Can the 'Quad' be transformed into an Asian NATO?
William Jones
U.S. Secretary of Defense Mark Esper (L) and Secretary of State Mike Pompeo brief the media at a press conference following annual bilateral talks with Australian counterparts in Sydney, Australia, August 4, 2019. /AP

U.S. Secretary of Defense Mark Esper (L) and Secretary of State Mike Pompeo brief the media at a press conference following annual bilateral talks with Australian counterparts in Sydney, Australia, August 4, 2019. /AP

Editor's note: William Jones is a Washington-based political analyst and a non-resident fellow of Chongyang Institute for Financial Studies. The article reflects the author's opinions, and not necessarily the views of CGTN.

After a whirlwind tour of Europe to rally the European countries around his anti-China crusade – with mixed success, U.S. Secretary of State Mike Pompeo now turns his attention to the Asia-Pacific.

His Asia foray is much more significant as he will be dealing with China's closest neighbors here, whom he hopes to rally as a political – and perhaps military – alliance to isolate China. In Tokyo, Pompeo will be participating in a meeting of the "Quad."

The "Quad" is an informal strategic forum consisting of the U.S., Japan, India and Australia. It was set up during the Obama administration with its pivot to Asia at the urging of the then Japanese Prime Minister Shinzo Abe.

But with the deterioration of U.S.-China relations under Pompeo's more aggressive anti-China strategy, there are now thoughts among Pentagon and the State Department planners of making the Quad a more "robust" force, attempting to persuade the Quad members to take a tougher policy toward China, and many of these "planners" even envision the Quad as the prototype for a NATO-like military alliance in Asia.

This is a strategy that may be a hard sell even for Japan, which has a defense alliance with the U.S., as well as for India, which is not a member of any military alliance.

When he took over leadership of the ruling LDP and the post of prime minister of Japan, with the retirement of Shinzo Abe, Yoshihide Suga made it clear that he wanted to repair the somewhat strained relationship with China.

The then Japanese Chief Cabinet Secretary Yoshihide Suga (L) and U.S. Secretary of State Mike Pompeo shake hands at the start of talks in Washington, D.C., U.S. /AP

The then Japanese Chief Cabinet Secretary Yoshihide Suga (L) and U.S. Secretary of State Mike Pompeo shake hands at the start of talks in Washington, D.C., U.S. /AP

He also does not have the same close personal relationship with Trump which Abe had consciously fostered with the U.S. president.

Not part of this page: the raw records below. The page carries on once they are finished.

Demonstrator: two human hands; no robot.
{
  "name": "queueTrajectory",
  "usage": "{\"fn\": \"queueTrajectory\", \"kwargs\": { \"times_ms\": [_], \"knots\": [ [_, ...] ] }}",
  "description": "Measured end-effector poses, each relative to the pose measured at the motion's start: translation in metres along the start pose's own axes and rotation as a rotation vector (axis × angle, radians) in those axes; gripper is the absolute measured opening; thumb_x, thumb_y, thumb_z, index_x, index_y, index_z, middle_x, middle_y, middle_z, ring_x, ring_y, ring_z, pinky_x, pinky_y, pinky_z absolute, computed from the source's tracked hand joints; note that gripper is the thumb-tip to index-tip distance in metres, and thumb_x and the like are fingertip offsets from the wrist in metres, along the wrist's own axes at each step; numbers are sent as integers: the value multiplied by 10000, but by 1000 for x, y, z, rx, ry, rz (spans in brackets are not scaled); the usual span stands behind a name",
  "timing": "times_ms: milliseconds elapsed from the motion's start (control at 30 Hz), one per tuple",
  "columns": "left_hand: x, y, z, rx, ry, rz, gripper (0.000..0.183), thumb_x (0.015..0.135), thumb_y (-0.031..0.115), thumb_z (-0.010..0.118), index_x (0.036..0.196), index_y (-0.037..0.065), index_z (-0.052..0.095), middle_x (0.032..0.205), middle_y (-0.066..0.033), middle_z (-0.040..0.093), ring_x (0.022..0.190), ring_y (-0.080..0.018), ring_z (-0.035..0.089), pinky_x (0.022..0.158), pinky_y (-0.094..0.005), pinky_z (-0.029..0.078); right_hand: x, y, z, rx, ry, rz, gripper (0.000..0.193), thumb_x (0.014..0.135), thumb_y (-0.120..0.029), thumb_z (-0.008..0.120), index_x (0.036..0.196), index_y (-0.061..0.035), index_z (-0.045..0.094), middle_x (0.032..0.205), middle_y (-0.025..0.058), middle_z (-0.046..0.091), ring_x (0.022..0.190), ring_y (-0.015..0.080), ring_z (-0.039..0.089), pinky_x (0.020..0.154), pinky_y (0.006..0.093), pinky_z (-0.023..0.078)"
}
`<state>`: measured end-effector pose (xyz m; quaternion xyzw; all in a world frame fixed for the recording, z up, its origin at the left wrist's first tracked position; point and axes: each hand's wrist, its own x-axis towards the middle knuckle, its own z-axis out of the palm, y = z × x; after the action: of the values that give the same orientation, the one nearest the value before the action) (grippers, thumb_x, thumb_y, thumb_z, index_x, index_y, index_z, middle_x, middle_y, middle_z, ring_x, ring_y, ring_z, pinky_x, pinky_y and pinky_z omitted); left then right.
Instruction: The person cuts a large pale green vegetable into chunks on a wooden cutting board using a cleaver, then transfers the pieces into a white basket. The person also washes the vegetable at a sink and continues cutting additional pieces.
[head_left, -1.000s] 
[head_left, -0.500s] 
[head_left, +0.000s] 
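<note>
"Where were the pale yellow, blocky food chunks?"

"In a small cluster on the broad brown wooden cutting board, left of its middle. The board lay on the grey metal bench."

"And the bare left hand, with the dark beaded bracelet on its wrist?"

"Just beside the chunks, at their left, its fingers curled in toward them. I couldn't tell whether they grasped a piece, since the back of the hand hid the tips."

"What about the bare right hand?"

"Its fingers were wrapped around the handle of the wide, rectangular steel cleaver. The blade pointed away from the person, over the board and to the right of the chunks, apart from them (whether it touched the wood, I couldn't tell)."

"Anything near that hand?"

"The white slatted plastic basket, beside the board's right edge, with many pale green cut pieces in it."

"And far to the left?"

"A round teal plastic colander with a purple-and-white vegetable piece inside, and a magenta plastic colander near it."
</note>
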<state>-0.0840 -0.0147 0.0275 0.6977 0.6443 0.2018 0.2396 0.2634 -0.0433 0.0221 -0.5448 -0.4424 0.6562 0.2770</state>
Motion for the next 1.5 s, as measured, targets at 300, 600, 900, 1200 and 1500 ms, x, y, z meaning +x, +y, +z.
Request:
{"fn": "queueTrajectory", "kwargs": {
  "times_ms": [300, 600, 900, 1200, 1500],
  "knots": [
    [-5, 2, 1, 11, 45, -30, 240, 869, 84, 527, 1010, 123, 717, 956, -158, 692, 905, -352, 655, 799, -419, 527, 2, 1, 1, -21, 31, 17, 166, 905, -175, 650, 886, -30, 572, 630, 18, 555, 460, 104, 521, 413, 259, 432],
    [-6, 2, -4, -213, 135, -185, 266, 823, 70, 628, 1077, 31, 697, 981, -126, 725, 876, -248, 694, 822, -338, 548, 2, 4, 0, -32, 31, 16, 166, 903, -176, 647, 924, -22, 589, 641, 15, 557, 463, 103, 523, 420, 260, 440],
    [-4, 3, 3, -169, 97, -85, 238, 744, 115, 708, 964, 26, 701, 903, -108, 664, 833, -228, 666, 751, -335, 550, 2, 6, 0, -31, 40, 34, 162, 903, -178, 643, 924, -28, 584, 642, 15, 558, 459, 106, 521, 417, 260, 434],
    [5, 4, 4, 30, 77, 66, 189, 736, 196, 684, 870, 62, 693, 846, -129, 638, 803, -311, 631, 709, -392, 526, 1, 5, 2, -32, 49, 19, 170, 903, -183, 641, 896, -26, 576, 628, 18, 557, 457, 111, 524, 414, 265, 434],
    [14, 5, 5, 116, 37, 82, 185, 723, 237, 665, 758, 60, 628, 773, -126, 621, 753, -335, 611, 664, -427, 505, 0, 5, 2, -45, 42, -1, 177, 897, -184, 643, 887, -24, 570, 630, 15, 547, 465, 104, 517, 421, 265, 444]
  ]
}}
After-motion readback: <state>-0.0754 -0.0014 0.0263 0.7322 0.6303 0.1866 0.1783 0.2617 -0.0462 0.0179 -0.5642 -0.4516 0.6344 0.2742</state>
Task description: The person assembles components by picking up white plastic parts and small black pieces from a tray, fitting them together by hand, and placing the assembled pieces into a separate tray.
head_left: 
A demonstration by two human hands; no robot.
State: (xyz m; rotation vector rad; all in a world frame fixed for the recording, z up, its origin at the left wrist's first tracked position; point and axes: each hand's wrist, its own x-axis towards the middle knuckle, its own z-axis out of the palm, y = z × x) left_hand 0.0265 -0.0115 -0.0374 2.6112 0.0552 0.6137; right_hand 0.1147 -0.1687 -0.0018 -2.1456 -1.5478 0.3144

While Japan will no doubt remain loyal to the U.S.-China defense alliance, the success of the Japanese economy in recovering from global depression and COVID-19 depends on a close economic and trade relationship with China.

At a moment when the U.S. presidential election is looming, the influence of its secretary of state doesn't carry as much weight as it may have previously.

Australia, under its present political leadership, has tended to be the most aggressive in pursuing the Pompeo policy toward China despite the economic difficulties, and this has caused the country severely as trade relations with China have long fueled its economy.

India, which long had a cordial albeit occasionally problematic, relationship with China, seems to be drifting into the U.S. camp by the intensive "wooing" on part of the United States. 

The recent flare-ups on the border with China as well as India's decision to shut down the popular TikTok app, following the lead of the Trump administration, has tended to fray the goodwill that existed between the two countries.

Yet a closer military relationship with the U.S. does not seem to be on the cards as U.S. Deputy Secretary of State Stephen Biegun indicated in a press conference while visiting India last month. India's biggest supplier for military hardware is Russia, which is also a target of Pompeo's ire, and that relationship is not going to sour any time soon.

In addition, India is a developing country and is still relatively poor. Now it is ravaged by the coronavirus. In the grand scheme of things, China's policy, with its campaign to eliminate poverty and through the Belt and Road Initiative (BRI) to create a rapid development path for the developing countries, is more in India's interest than is playing cannon fodder for Pompeo's imperial designs.

While the U.S. is promising all kinds of assistance to counter the attraction of the BRI for developing countries, under present conditions, it has neither the wherewithal nor the strong commitment to weighing in on the scales of world poverty.

It's this present thrust of China's foreign policy and nothing else of which it represents the "tide of history" that China often invokes in support of its policy.

Now history might move in a different direction, i.e., towards greater poverty, increasing misery and even a world war if a different "pathway" was to be followed.

But for the majority of countries, it must be the forward tide, represented by the BRI, and not the backward tide that needn't be followed.

Given the sudden outbreak of COVID-19, which has affected many, the thrust of the historical moment is in the direction that China has laid out – toward a world that is geared to eliminate poverty and provide a decent standard of living for all the people.